Marcus Baker, one of the central characters in Netflix’s Ginny and Georgia, struggles with depression rooted in the death of his best friend. This loss becomes the emotional foundation for nearly everything that goes wrong in his life across the series, from pulling away from people he loves to losing interest in activities that once made him happy.
The Loss That Started It All
The show reveals that Marcus’s best friend died before the events of the series. While the details are parceled out gradually, this grief is the clearest trigger for his depression. Losing someone close during adolescence carries serious psychological weight. Research published in European Child & Adolescent Psychiatry found that about 22% of bereaved adolescents developed new clinical-level mental health problems after a major loss, compared to just 5.5% of teens who hadn’t experienced one. That’s a fourfold increase in risk. Marcus falls squarely into that pattern: a teenager whose unprocessed grief evolves into something deeper and more persistent.
What makes his situation realistic is that it doesn’t happen overnight. The grief sits underneath the surface for a long time before it becomes unmanageable, which is exactly how depression following a loss tends to work in real life.
How His Depression Shows Up
Marcus doesn’t talk about feeling depressed in dramatic monologues. Instead, the show lets his behavior tell the story, and those behaviors align closely with how Major Depressive Disorder actually presents. He starts skipping school to stay in bed. He pulls away from Ginny, his family, and his friends. Activities he used to enjoy, like riding his bike or hanging out, stop happening entirely. When he does show up socially, he looks visibly uncomfortable.
His family and friends notice. Multiple characters throughout the series comment on how sad or withdrawn he seems, particularly when he’s outside his room. That detail matters because it reflects a real clinical marker: when the people around someone start independently noticing a sustained change in mood and engagement, it usually signals more than a rough patch. A University of Houston analysis of Marcus’s character noted that he meets the criteria for Major Depressive Disorder, which requires either a persistently depressed mood or a loss of interest in daily life lasting at least two weeks. Marcus displays both.
Drinking and Self-Medication
As Marcus’s depression worsens, particularly in Seasons 2 and 3, he begins drinking heavily. This isn’t a separate problem from his depression. It’s a direct consequence of it. He stops taking his prescribed medication and replaces it with alcohol, which is one of the most common and damaging patterns in adolescent depression. Even after his parents, Ellen and Clint, restart his medication, Marcus continues drinking alongside it.
The show captures something important here: medication alone doesn’t fix everything, especially when someone is actively working against their own recovery. Marcus’s drinking dulls the emotional pain temporarily but accelerates his withdrawal from the people and routines that could actually help him stabilize.

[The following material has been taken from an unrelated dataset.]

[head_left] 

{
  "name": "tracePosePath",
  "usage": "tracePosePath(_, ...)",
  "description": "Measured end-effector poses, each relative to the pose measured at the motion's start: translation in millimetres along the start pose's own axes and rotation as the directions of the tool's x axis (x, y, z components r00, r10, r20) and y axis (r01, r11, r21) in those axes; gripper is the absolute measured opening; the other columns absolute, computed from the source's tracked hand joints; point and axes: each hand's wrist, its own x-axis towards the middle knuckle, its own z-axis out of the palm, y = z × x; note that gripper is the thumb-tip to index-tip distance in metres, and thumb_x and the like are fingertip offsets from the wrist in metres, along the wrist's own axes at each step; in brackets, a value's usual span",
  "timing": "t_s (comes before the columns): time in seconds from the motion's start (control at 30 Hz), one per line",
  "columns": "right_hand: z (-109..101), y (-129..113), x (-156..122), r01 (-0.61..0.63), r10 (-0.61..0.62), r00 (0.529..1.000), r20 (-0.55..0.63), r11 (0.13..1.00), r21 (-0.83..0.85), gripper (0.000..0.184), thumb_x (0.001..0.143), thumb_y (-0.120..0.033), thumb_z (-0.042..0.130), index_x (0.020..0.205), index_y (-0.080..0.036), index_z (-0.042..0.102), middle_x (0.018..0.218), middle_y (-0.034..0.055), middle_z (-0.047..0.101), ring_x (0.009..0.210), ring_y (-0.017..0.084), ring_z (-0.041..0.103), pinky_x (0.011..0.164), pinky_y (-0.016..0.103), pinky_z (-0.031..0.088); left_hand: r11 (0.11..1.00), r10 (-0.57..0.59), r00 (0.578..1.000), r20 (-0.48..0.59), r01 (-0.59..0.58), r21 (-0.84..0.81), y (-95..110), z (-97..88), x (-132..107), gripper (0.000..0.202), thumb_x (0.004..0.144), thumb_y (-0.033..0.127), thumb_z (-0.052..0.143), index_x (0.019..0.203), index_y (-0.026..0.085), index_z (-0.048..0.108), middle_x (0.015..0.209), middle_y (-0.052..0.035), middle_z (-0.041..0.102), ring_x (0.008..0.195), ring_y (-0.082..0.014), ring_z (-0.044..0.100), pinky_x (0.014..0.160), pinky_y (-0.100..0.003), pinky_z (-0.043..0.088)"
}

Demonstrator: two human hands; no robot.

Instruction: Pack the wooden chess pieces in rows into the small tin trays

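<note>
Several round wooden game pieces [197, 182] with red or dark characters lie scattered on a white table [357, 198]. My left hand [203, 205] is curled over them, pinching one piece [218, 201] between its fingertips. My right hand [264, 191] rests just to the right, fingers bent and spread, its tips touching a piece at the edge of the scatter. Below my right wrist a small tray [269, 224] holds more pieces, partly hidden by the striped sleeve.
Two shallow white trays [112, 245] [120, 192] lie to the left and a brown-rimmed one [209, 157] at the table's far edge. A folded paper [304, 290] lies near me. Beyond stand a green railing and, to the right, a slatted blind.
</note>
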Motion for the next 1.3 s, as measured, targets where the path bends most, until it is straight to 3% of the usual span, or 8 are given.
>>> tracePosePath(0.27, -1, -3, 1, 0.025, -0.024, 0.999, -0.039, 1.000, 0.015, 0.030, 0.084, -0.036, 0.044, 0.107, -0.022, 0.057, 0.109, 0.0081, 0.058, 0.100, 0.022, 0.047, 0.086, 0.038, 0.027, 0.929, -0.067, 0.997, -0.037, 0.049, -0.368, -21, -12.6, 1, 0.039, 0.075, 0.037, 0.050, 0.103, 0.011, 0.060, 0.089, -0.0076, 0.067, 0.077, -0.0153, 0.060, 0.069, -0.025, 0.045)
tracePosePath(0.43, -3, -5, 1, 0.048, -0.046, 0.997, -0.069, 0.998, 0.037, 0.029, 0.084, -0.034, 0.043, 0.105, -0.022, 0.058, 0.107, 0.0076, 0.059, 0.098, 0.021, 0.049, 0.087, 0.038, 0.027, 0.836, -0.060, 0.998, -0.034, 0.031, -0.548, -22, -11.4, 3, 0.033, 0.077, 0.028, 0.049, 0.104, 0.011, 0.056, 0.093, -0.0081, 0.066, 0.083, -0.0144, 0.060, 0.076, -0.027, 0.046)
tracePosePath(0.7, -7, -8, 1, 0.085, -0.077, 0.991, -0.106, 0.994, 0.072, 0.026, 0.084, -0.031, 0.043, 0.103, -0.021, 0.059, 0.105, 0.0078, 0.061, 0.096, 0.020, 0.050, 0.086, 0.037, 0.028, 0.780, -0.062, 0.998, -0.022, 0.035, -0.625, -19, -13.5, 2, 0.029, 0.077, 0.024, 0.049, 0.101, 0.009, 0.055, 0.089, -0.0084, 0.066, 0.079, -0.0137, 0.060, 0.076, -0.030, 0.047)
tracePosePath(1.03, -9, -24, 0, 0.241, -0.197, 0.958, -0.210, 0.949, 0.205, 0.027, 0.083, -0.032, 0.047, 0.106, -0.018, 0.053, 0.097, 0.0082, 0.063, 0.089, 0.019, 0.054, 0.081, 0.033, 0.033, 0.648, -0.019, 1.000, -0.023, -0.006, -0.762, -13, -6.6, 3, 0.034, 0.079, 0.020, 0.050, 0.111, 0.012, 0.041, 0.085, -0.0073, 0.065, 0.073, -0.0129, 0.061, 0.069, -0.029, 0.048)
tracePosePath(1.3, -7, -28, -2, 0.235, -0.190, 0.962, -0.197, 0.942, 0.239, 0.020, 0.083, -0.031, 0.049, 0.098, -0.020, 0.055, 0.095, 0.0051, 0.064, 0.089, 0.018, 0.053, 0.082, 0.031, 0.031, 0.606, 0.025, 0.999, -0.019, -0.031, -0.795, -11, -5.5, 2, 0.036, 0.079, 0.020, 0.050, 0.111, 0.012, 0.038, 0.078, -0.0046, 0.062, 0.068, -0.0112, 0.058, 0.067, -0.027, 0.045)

His Relationship With Ginny
Depression doesn’t just affect the person who has it. It reshapes every relationship around them. Marcus and Ginny’s breakup is driven largely by his belief that he doesn’t deserve her, a thought pattern deeply characteristic of depression. The disorder distorts self-worth, making people feel like they’re a burden or fundamentally unlovable.
Ginny is initially devastated by the breakup but begins to understand more when she learns about his depression. This arc reflects a real dynamic that plays out in relationships affected by mental illness: the person with depression pushes people away not out of cruelty but out of a genuine (if distorted) conviction that everyone would be better off without them. Marcus later opens up to others about his depression, including a candid conversation with Georgia where he talks about it directly while fixing her window. These small moments of honesty mark turning points in his willingness to stop hiding what he’s going through.

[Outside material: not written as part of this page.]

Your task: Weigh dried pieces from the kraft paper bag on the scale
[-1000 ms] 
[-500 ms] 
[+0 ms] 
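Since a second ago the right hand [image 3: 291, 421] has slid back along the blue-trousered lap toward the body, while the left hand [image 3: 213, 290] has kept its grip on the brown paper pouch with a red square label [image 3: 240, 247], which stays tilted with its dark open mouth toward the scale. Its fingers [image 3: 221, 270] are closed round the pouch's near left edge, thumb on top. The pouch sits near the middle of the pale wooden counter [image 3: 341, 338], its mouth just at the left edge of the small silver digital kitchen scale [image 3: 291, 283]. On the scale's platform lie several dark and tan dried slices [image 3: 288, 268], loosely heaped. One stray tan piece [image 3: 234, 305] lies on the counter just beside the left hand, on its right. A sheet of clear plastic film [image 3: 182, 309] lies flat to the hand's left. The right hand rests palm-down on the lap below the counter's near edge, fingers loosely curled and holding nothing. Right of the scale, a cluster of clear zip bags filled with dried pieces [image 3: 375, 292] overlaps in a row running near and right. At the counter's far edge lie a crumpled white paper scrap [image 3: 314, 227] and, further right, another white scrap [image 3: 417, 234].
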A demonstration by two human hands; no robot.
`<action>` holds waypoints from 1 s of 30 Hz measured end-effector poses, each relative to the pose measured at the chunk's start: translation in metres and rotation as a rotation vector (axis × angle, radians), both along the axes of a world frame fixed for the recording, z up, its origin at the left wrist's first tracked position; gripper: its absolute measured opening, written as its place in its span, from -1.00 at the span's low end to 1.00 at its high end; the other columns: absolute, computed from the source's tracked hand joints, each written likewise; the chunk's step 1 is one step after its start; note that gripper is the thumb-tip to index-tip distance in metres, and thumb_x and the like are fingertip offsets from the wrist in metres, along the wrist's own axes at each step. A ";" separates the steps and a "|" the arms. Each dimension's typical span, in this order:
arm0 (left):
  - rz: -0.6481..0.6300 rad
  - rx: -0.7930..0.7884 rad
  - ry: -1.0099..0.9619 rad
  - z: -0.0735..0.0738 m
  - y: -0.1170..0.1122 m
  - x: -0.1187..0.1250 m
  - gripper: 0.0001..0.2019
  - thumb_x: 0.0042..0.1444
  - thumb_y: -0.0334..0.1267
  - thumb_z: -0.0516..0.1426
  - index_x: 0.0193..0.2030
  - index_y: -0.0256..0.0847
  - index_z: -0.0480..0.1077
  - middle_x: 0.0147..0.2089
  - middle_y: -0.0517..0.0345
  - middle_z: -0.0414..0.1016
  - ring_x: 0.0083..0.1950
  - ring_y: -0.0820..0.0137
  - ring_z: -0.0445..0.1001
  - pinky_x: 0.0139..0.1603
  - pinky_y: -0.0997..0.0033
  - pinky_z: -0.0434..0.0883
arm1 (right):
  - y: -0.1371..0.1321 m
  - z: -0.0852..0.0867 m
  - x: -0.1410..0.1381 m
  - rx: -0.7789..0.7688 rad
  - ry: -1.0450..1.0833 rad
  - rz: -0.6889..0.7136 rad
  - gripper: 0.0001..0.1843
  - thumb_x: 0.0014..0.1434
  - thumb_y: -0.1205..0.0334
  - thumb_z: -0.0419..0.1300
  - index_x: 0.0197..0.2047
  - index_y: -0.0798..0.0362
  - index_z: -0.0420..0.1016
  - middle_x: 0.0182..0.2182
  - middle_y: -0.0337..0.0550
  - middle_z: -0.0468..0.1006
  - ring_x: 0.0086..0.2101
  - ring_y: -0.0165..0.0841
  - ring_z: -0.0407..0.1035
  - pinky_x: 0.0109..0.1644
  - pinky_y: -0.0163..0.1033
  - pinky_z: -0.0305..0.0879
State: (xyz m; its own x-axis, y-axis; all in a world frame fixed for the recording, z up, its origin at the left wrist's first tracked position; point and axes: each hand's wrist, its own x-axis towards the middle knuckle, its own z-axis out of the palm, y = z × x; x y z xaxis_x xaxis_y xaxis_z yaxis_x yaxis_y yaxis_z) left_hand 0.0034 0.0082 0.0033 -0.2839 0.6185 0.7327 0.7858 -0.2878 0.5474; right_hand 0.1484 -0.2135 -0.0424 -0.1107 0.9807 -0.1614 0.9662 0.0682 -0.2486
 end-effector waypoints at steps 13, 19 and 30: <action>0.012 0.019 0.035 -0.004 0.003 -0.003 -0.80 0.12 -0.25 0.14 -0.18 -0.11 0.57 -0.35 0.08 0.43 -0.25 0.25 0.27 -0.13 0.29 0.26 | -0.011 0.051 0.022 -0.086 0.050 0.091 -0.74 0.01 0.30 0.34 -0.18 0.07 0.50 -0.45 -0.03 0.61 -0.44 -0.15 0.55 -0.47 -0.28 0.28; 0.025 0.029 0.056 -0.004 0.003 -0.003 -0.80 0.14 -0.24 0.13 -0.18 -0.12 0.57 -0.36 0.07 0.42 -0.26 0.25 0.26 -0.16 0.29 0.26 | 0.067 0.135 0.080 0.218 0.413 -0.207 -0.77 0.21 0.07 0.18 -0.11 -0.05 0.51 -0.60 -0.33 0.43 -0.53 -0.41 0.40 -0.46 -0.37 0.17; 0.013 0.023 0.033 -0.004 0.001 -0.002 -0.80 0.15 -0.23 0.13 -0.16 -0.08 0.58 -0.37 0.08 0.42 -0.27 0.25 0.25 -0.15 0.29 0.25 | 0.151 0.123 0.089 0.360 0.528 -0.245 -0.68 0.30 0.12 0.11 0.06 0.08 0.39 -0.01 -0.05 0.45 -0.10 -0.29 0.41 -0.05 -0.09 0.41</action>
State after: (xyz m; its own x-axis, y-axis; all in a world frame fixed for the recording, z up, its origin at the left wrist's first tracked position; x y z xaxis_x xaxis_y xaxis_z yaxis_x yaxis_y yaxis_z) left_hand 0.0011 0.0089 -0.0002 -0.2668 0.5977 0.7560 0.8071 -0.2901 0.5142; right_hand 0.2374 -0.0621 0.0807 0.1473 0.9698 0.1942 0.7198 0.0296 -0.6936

Why the Portrayal Resonates
Marcus’s depression isn’t presented as a single dramatic episode. It’s slow, messy, and nonlinear. He has stretches where he seems okay and then slides back. He takes his medication, then stops. He connects with someone, then isolates. That inconsistency is one of the most realistic aspects of the portrayal, because real depression rarely follows a clean narrative arc. Recovery involves setbacks, and the show doesn’t shy away from that.

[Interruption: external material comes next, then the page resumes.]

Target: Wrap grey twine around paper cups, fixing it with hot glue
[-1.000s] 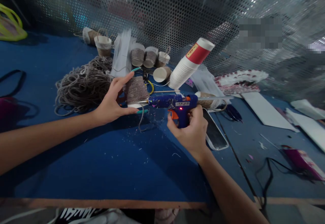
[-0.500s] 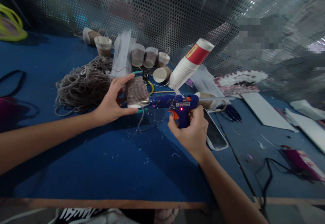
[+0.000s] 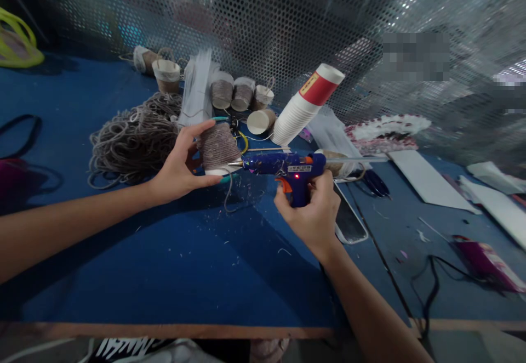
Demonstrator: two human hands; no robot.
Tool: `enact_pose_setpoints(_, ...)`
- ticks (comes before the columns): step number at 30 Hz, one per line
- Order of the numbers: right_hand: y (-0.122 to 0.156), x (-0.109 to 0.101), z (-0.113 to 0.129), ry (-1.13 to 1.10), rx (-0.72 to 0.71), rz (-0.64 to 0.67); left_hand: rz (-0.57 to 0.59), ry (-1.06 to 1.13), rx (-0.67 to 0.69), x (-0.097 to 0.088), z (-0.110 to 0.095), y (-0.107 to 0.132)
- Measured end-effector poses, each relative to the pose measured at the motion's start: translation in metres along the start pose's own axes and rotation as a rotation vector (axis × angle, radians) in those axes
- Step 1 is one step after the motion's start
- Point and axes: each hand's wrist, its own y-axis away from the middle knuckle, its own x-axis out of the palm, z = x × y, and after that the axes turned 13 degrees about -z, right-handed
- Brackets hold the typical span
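Note:
My left hand (image 3: 178, 165) is closed round a paper cup wrapped in grey-brown twine (image 3: 217, 146), thumb under its white base and fingers over its top. My right hand (image 3: 314, 212) grips the handle of a blue hot glue gun (image 3: 287, 166) with an orange trigger and a lit red lamp. The gun's metal tip points left and sits just off the wrapped cup's lower right edge. A loose end of twine hangs below the cup.
A heap of grey twine (image 3: 131, 138) lies left of the cup. Behind stand several wrapped cups (image 3: 230, 93), a leaning stack of white paper cups (image 3: 302, 112), and a perforated metal screen. A phone (image 3: 349, 220) lies by my right hand on the blue table (image 3: 184, 264); black cable at right.
The glue gun has drawn slightly right, away from the cup, with my right hand. My left hand has turned the wrapped cup a little and closed more round it.

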Motion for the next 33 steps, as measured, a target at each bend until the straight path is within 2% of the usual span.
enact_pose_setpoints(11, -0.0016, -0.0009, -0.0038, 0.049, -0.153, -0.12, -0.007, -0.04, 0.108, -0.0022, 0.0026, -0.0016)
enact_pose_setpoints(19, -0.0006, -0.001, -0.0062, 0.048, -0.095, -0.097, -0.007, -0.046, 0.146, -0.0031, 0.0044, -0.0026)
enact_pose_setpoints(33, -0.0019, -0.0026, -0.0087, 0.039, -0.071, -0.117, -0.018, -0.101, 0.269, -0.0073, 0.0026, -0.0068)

The character also highlights how depression in teenage boys often gets missed or minimized. Marcus isn’t crying in every scene or making overt cries for help. He’s quiet. He’s in his room. He seems “off” but not in a way that immediately sets off alarms, at least not until things have already gotten serious. For viewers who have experienced something similar, or watched someone they care about go through it, that pattern is painfully familiar.